Capsaicinoids are the principal compounds responsible for the pungency of chili peppers
and are widely used as food additives as well as in pharmaceutical and cosmetic formulations
or potential agrochemicals. However, capsaicin and its derivatives have poor aqueous
solubility, which limits their broader application. In this study, we report the first
pilot-scale continuous flow synthesis of capsaicin, dihydrocapsaicin, and nonivamide,
using sequential oxime formation, hydrogenation, and N-acylation steps. To increase
the water solubility of these capsaicinoids, we systematically investigated their
inclusion complex formation with various α- and β-cyclodextrin (CD) derivatives. Phase-solubility
analyses and stability constant determinations were conducted to evaluate the complexation
efficiency.
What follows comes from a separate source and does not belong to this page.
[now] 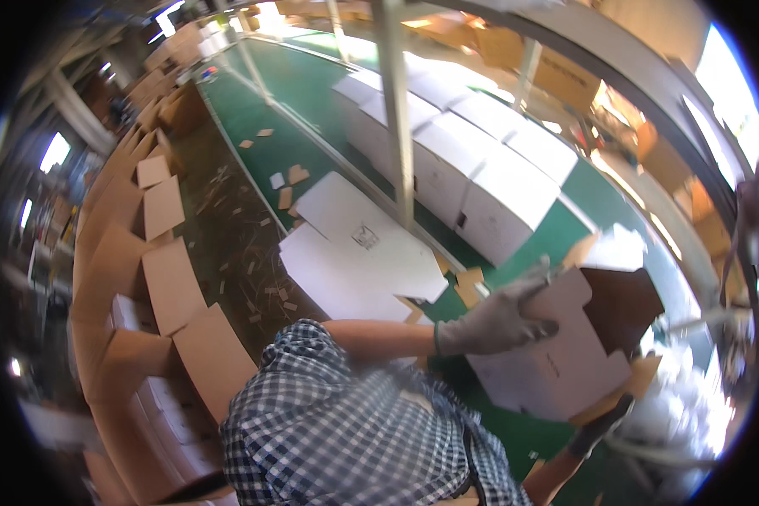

Furthermore, 1D and 2D NMR spectroscopy confirmed 1:1 host–guest stoichiometry
and revealed key intermolecular interactions between the CDs and the aliphatic moieties
of the capsaicinoids. Overall, these results provide a scalable synthetic pathway
and an efficient formulation strategy for capsaicinoid-based applications, which are
particularly valuable in the pharmaceutical industry, food production, or agricultural
processing, where aqueous solubilization and safety compliance are critical due to
the potential irritant effects of capsaicinoid-containing powders or sprays.